11 June 2007 09:10Gewijzigd op 14 November 2020 04:50

De zogenaamde participatietop, waarbij door vakbonden, werkgevers en kabinet gesproken gaat worden over maatregelen om de arbeidsparticipatie te verhogen, is al omstreden voordat het overleg zelf begonnen is. De reden is de uiteenlopende visie van de betrokken partijen over het al dan niet versoepelen van het ontslagrecht. De kwestie dreigt zo hoog op te lopen dat zelfs een escalatie binnen het kabinet niet langer uitgesloten wordt. Toch zou met geringe aanpassingen van het ontslagsysteem een noodzakelijk geachte moderniseringsslag gemaakt kunnen worden.In het huidige duale ontslagsysteem kan een werkgever die een werknemer wil ontslaan een keuze maken uit twee routes: de kantonrechter of de Centrale organisatie Werk en Inkomen (CWI). Dit systeem is, in tegenstelling tot wat vaak beweerd wordt, best soepel. Beide procedures duren relatief kort (ongeveer een week of acht) en de kans op ontslag is voor de werkgever gunstig. Volgens de officiële jaarlijkse ontslagstatistiek worden bij de CWI ongeveer 85 procent van alle ontslagvergunningen gehonoreerd, terwijl dit percentage bij de kantonrechter zelfs uitstijgt boven de 90 procent. Waarom dan toch alle ophef?

De drie betrokken partijen -vakbonden, werkgevers en kabinet- hebben elk zo hun eigen bezwaren tegen het huidige systeem. De vakbonden (lees: werknemers) vinden het huidige systeem onrechtvaardig, met name op het punt van de ontslagvergoeding. In hun ogen valt er geen rechtvaardiging te geven voor het feit dat de kantonrechter wel, maar de CWI geen ontslagvergoeding mag vaststellen. Waarom zou het al dan niet toekennen van een ontslagvergoeding puur afhankelijk moeten zijn van de keuze die de werkgever maakt met betrekking tot de instantie waar hij het ontslag aanvraagt?

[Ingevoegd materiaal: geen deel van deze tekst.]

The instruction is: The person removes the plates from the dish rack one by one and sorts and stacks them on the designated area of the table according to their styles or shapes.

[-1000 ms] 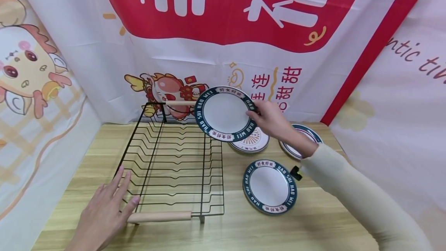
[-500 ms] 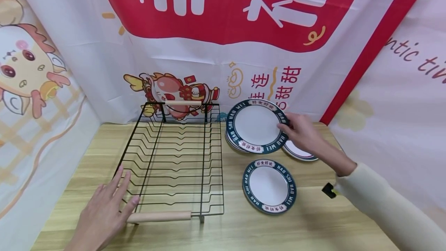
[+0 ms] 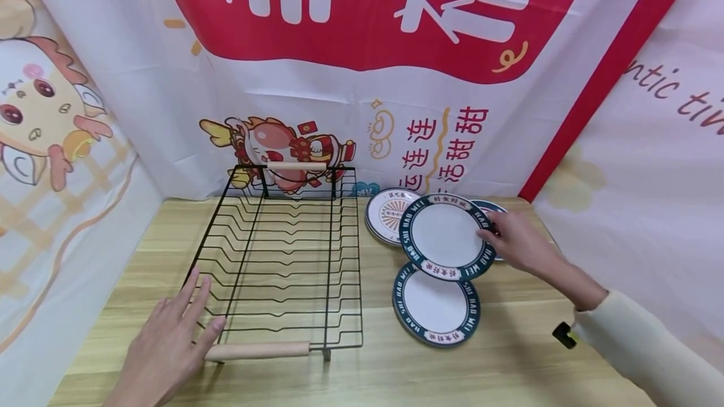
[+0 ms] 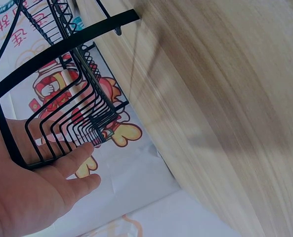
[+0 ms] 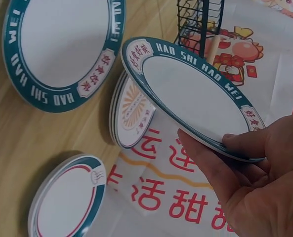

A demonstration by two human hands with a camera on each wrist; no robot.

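Note:
A white plate with a lettered dark green rim (image 3: 444, 237) is pinched at its right edge by my right hand (image 3: 523, 244). It hangs tilted above the table, its lower edge overlapping a matching plate (image 3: 435, 300) in the head view. In the right wrist view the thumb lies on the held plate's (image 5: 190, 94) upper face, the fingers underneath. My left hand (image 3: 164, 338) rests on the near left corner of a black wire dish rack (image 3: 283, 269), fingers extended. The left wrist view shows that hand (image 4: 47, 197) against the rack's side wires (image 4: 67, 123).
Behind the held plate lies a stack of plates with an orange sunburst pattern (image 3: 384, 215). Partly hidden to its right is another stack of green-rimmed plates (image 5: 67, 197). Wooden handles (image 3: 257, 351) cap the rack's ends. A printed cloth (image 3: 317, 99) hangs behind the wooden table (image 3: 373, 375).
My right hand has carried the plate from over the rack's far right side rightward, then down and nearer, above the front plate. My left hand has stayed in place on the rack.

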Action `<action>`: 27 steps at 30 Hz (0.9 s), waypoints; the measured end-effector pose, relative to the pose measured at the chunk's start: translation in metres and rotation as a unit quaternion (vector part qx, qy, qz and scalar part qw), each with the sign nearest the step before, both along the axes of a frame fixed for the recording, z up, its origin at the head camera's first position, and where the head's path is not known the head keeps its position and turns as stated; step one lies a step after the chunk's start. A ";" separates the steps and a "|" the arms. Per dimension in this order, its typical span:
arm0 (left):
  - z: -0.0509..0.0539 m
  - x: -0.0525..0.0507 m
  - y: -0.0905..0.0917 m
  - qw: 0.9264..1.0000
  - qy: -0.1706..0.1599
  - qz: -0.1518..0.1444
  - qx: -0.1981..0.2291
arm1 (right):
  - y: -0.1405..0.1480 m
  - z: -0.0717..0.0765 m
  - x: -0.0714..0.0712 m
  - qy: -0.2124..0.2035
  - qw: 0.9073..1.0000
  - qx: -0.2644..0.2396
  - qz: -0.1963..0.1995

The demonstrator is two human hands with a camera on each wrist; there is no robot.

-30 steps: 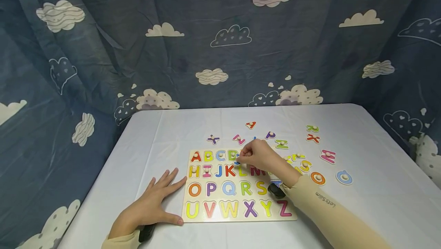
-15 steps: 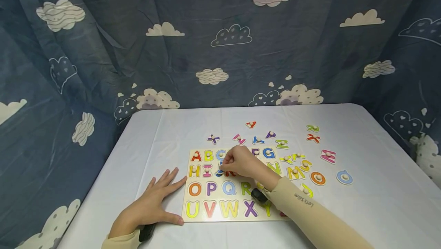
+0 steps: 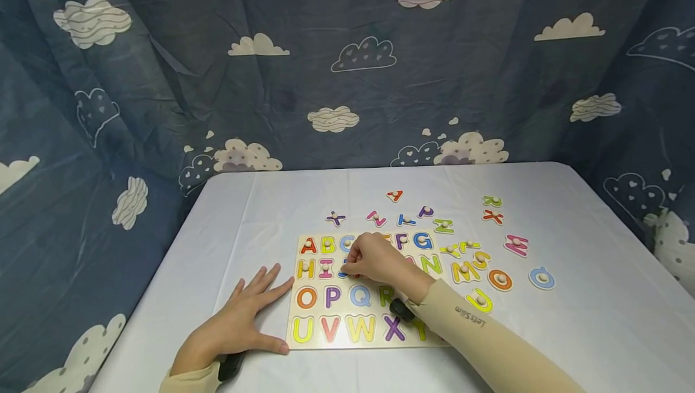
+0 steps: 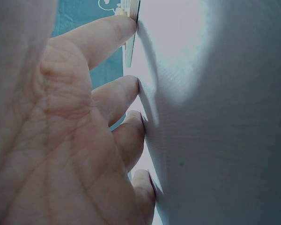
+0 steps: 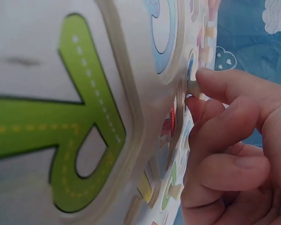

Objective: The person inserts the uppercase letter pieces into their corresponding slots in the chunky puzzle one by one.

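Pinching a blue J piece between thumb and fingers, the right hand is at the second row of a pale letter board in the head view, just right of the pink I piece. The hand covers much of the J piece, so I cannot tell whether it sits fully in its slot. On the counter, under a white cloth, the left hand lies spread left of the board, its fingers released and its index fingertip and thumb tip touching the board's left side. The red A piece and yellow H piece sit in their slots. Loose letters lie far and right of the board, among them a purple X piece, an orange O piece and a yellow U piece.

The left wrist view shows the fingers apart, tips down on the cloth, the topmost touching the board's edge.

Seen from the right wrist, thumb and index finger grasp a light knob above the blue piece, the other fingers curled. A printed green R fills the left of that view.
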State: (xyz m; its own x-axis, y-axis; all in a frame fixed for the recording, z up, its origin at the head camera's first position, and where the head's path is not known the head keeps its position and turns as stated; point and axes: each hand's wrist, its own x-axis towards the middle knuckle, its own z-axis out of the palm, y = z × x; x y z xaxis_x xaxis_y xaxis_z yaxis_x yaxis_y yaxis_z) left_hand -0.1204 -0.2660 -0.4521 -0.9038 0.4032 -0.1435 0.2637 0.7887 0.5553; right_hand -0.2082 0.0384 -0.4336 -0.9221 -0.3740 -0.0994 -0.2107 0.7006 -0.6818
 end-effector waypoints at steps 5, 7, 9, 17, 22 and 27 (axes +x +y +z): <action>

Het grote bezwaar van de werkgevers heeft betrekking op de hoogte van de ontslagvergoeding, die veelal bepaald wordt aan de hand van de zogenaamde kantonrechtersformule. Zo kan een ontslagaanvraag voor een oudere en langdurig werkzame werknemer algauw in de tienduizenden euro’s lopen.

Het kabinet wil op zijn beurt -onder druk van de internationalisering en vergrijzing- naar een model waarbij een werknemer flexibeler inzetbaar moet zijn. Dit zou volgens de politiek, het CDA voorop, bereikt moeten kunnen worden door werkgevers te verplichten hun werknemers voortdurend bij te scholen en op te leiden. Employability is hierbij het veelgebruikte politieke toverwoord. Daarbij lijkt de politiek de realiteit nogal eens uit het oog te verliezen, met name waar het gaat om het voorstel om elke werknemer zogenaamde leerrechten te geven. Een groot aantal werknemers heeft namelijk nauwelijks of geen belang bij deze leerrechten, terwijl verwacht mag worden dat vooral werkgevers in het mkb niet in staat of bereid zullen zijn zwaar te investeren in opleidingen en trainingen.

Wirwar
Ziedaar het dilemma. Drie partijen met hun eigen wensen en verwachtingen ten aanzien van het ontslagrecht. Toch is in deze wirwar van belangen een oplossing wellicht minder ver weg dan zo op het eerste gezicht verwacht mag worden.

Zo zou het om te beginnen voor de rechtszekerheid een stap voorwaarts zijn als ontslagkwesties in de toekomst niet meer door een overheidsinstantie (CWI) worden getoetst, maar enkel door de kantonrechter.

Laat vervolgens de kantonrechter bij het bepalen van een ontslagvergoeding expliciet rekening houden met door de werkgever gemaakte kosten voor opleidingen en trainingen. Dit geeft een positieve impuls aan werkgevers om hun werknemers voortdurend te scholen en het leidt tot door de overheid gewenste ”employable” werknemers.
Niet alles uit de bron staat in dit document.